_Exercise brief:_ Lines in the entries below where the word "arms" shows up should each be copied.

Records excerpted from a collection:
-*-
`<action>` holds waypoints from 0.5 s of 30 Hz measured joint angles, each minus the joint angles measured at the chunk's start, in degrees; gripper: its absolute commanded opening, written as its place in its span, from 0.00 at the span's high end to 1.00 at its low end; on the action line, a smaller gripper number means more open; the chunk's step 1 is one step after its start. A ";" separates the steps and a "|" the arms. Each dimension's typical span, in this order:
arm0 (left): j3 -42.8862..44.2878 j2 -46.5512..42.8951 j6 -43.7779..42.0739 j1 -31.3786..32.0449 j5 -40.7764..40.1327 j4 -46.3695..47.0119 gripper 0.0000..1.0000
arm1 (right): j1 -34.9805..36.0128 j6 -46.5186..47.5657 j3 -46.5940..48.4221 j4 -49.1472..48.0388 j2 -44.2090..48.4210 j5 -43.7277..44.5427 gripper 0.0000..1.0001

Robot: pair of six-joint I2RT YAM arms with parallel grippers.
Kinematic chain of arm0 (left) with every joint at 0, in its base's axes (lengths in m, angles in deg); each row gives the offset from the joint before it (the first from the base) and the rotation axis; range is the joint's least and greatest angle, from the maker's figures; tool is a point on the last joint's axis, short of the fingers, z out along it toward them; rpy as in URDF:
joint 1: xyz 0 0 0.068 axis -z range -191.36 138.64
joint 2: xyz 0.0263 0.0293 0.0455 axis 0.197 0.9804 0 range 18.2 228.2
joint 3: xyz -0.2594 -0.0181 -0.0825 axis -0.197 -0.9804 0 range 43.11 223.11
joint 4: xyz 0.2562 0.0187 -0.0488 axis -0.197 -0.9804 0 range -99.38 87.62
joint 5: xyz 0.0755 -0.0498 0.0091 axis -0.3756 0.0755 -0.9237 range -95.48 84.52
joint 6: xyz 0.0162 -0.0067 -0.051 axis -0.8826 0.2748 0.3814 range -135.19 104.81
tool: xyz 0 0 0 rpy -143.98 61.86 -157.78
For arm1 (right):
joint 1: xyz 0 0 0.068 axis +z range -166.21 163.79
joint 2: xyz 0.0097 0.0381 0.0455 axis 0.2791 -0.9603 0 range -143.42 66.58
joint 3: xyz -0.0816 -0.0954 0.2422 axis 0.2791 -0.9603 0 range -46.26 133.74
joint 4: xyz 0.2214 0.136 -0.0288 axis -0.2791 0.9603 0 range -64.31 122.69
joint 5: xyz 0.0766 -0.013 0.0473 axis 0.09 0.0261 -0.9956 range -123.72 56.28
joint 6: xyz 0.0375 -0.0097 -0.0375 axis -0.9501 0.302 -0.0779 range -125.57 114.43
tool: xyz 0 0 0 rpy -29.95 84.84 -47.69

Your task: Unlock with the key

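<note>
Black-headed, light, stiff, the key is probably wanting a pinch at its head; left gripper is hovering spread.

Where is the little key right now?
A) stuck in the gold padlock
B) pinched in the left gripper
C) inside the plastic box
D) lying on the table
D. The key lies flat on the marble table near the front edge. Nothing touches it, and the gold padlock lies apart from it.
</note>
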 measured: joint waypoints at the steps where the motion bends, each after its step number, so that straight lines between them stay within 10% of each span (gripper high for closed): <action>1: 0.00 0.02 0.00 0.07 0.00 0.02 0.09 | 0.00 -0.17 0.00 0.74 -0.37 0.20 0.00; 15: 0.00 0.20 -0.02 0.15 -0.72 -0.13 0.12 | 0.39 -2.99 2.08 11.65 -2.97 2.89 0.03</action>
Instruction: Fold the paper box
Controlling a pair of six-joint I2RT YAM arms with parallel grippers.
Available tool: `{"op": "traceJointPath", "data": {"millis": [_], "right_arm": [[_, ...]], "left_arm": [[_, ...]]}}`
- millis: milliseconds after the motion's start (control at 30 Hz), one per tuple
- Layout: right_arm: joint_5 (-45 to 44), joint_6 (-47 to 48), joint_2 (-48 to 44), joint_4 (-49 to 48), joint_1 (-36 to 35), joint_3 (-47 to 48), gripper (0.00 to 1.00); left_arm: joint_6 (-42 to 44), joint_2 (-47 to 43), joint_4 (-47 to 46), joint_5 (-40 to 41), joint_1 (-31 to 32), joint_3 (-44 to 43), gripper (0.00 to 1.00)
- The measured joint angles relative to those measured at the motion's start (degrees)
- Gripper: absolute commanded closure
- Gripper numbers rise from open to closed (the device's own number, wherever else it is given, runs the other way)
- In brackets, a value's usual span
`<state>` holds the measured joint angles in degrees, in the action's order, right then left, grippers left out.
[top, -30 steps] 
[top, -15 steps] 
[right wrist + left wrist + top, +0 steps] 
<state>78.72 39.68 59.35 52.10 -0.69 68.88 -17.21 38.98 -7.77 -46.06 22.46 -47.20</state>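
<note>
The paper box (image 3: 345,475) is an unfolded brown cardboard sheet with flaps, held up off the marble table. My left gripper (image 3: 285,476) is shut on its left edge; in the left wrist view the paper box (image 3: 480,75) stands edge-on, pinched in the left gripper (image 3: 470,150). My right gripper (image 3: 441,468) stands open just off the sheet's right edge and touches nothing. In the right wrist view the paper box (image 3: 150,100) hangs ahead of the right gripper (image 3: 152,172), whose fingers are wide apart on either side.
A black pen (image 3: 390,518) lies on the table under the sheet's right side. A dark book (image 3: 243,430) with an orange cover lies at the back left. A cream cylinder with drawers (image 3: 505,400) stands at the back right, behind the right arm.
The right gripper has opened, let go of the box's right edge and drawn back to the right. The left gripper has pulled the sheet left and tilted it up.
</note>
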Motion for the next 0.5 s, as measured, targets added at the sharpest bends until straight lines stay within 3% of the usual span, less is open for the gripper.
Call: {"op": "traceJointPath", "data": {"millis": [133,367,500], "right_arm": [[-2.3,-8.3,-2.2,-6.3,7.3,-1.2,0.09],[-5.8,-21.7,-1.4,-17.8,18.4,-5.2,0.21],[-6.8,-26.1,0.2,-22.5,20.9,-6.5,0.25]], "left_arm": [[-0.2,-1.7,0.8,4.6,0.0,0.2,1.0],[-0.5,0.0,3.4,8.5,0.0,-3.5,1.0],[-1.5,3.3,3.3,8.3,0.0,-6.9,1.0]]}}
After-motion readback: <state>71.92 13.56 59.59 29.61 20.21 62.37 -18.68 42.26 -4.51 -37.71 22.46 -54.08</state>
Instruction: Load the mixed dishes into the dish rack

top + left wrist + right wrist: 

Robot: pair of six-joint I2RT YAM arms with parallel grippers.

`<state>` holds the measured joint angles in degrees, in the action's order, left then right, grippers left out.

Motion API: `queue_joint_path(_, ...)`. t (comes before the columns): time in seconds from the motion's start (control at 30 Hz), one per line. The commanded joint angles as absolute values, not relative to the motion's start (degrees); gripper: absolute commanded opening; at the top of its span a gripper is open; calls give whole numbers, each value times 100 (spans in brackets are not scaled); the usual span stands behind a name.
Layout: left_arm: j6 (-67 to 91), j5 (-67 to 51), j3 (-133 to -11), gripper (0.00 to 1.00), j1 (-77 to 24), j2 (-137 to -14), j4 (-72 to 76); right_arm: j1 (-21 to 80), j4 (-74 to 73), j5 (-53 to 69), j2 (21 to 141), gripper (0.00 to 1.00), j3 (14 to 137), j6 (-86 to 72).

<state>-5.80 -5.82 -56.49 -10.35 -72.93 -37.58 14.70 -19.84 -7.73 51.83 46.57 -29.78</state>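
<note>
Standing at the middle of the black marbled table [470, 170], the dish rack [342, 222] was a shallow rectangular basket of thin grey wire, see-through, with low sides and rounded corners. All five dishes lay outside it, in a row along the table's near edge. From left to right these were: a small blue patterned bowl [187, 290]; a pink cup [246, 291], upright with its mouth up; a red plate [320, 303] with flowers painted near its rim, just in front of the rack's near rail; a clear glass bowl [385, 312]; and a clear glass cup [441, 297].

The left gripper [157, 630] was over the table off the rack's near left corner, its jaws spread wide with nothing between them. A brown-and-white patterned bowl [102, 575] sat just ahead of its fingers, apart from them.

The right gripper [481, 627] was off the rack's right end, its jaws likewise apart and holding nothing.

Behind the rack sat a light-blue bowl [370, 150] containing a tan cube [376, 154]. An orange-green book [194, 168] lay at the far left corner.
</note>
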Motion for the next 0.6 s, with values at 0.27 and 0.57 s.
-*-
_Task response:_
`<action>` holds waypoints from 0.5 s of 30 Hz measured joint angles, each minus the joint angles measured at the chunk's start, in degrees; gripper: its absolute commanded opening, written as its place in its span, from 0.00 at the span's high end to 1.00 at its low end; on the action line, a smaller gripper number means more open; the chunk's step 1 is one step after its start. A ";" separates the steps and a "|" the arms. Each dimension's typical span, in this order:
Robot: pair of six-joint I2RT YAM arms with parallel grippers.
Controlling a pair of six-joint I2RT YAM arms with parallel grippers.
Robot: pair of six-joint I2RT YAM arms with parallel grippers.

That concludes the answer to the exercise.